J’avais 12 ou 13 ans. C’était l’époque des « blousons noirs » . Il n’était évidemment pas question que j’en devienne un, mais ma maman avait néanmoins accepté d’acheter un « ciré noir » dont j’étais très fier. Jusqu’au jour où le préfet de discipline de mon collège me fit comprendre qu’il n’était plus question que je vienne avec ce vêtement dans le vénérable établissement où je suivais mes études. J’ai obtempéré bien sûr, qu’aurais-je pu faire d’autre ? Mais ce moment fut certainement pour moi une des premières rencontres avec l’imbécillité inutile et aveugle des préjugés sociaux. Quel était donc le mal que je commettais en portant ce ciré noir qui m’allait plutôt bien et qui était bien efficace contre la pluie ?

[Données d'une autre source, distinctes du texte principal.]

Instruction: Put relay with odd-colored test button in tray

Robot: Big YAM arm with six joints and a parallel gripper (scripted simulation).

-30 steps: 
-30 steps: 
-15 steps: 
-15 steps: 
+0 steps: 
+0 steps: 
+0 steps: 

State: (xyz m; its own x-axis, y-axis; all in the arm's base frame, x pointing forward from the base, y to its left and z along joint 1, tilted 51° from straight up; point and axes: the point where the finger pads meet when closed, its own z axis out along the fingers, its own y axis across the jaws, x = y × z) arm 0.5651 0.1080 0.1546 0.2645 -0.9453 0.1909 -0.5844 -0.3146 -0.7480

Nous sommes aujourd’hui dans un autre contexte, une autre culture. Comme tout le monde, je me pose des questions face à cette violence gratuite et aveugle qui se revendique trop souvent d’un Islam qui pourtant n’a rien à voir avec lui au fond du fond. Mais il faut bien reconnaître que ces tueurs ont prêté la plupart du temps allégeance à cet « État islamique » qui n’est ni un État ni islamique. Juste des gens assoiffés de violence, en manque de reconnaissance et qui – sans craindre de distordre la vérité – pensent trouver dans la religion musulmane un cadre propice à leur dégoût de l’humanité. Il faut se protéger de ces fous, les empêcher d’agir, les débusquer avant même qu’ils ne sombrent dans l’illusion dévastatrice.
Absurde. Ce besoin de sécurité justifie-t-il de sombrer dans l’absurdité ? En quoi une femme habillée sur une plage autrement qu’avec un petit itsi bitsi tini ouini, tout petit, petit bikini menace-t-elle notre société au point de la considérer comme pestiférée ? N’est-on donc une personne civilisée que si on laisse apparaître un maximum de chair fraîche ?

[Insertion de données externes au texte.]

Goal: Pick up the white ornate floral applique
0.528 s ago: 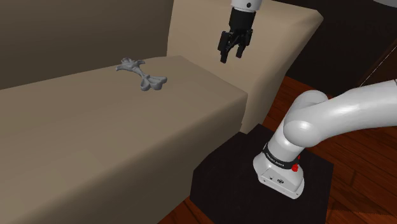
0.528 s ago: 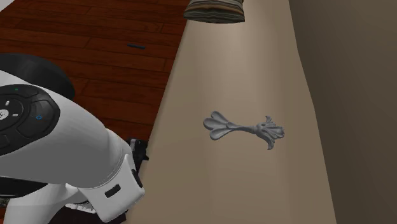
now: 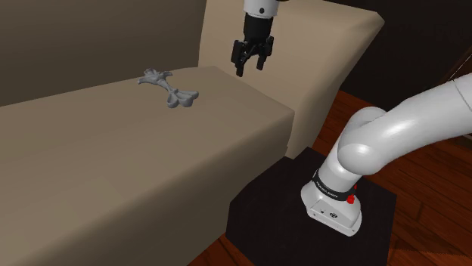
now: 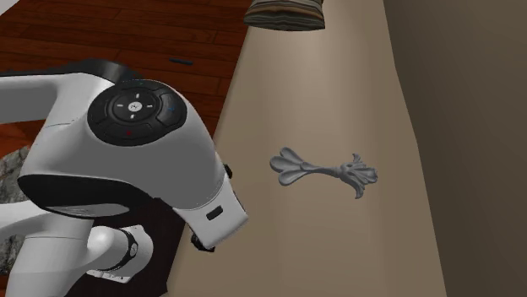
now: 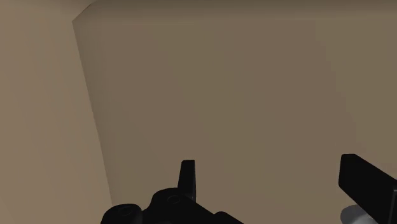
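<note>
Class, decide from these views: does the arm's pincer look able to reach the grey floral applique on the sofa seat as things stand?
Probably yes. The open pincer hangs above the sofa, to the shoulder view's right of the grey floral applique, and nothing stands between them.

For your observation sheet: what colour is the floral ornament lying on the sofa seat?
Plain grey, not white; the second exterior view shows the ornament best.
</note>
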`<control>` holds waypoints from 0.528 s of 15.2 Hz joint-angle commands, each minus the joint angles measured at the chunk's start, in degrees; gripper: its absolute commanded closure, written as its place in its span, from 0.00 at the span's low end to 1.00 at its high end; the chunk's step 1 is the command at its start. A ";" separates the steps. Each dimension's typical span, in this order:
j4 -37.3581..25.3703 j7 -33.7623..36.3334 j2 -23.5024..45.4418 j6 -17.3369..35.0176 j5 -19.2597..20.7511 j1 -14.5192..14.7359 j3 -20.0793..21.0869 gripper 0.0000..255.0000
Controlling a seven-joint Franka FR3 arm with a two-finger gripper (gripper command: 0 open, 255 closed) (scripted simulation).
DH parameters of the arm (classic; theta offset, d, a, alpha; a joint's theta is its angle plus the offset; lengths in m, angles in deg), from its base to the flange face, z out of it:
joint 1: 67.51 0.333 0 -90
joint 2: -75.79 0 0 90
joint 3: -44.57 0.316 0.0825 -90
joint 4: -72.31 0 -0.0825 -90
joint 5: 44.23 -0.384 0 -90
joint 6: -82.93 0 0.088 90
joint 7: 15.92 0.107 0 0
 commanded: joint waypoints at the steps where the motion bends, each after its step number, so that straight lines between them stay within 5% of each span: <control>1: -1.97 1.45 3.94 2.24 0.02 0.18 1.28 0.00; 8: -11.95 7.36 18.51 7.38 1.82 0.68 5.80 0.00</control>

Inutile. L’argument est notamment que si on porte un burkini, c’est qu’on manifeste son appartenance à une religion par un « signe ostentatoire ». On ne peut pas le nier. Mais en quoi et depuis quand montrer son appartenance à une religion signifie une atteinte à l’ordre public ? Ce qui constitue une véritable provocation n’est-il pas le fait d’interdire à qui que ce soit de vivre en fonction de ses convictions ? Si les convictions sont de tuer, bien sûr, il faut à tout prix interdire. Mais se vêtir comme on le sent est-il vraiment une atteinte à l’intégrité des autres ? Peut-être, dans certains cas. La réalité actuelle est tellement complexe que je n’oserais pas dire qu’il n’y a pas de défi, parfois scabreux, dans le choix – malheureusement parfois aussi le non-choix – de certaines femmes de s’habiller de telle ou telle manière. Je n’oserais d’ailleurs pas non plus affirmer que ce type de défi n’est que le fait des femmes musulmanes. Simplement, cela ne débouche pas sur le même vêtement. Mais enfin, ces femmes – très minoritaires et la plupart du temps mères de famille – qui vont sur nos plages pour goûter des joies du soleil, du sable et de la mer en faisant le choix (qui de mon point de vue est absurde, mais c’est leur choix) de s’habiller d’un burkini, ne sont-ce pas des femmes qui d’une manière ou d’une autre sont intégrées dans nos sociétés ? Nous sommes à l’ère des tatoués. J’en ai souvent croisé qui portent fièrement une croix chrétienne sur leur peau. Doivent-ils aller se rhabiller ?
Inquiétant. Au bout du compte, il faut bien comprendre que ces (envies d’) interdictions traduisent une volonté affirmée de normaliser la société, de ne tolérer aucun écart par rapport à une norme imposée au nom de dangers potentiels dont la probabilité est réelle, mais en aucun cas liée à celles qu’on soumet au diktat sécuritaire. En avançant dans cette voie, on ferme encore un peu plus les portes de la liberté d’être tel qu’on est, avec ses propres convictions et choix de vie. Est-ce d’une telle société dont nous avons besoin ? Ce n’est en tout cas pas de celle-là dont j’ai envie.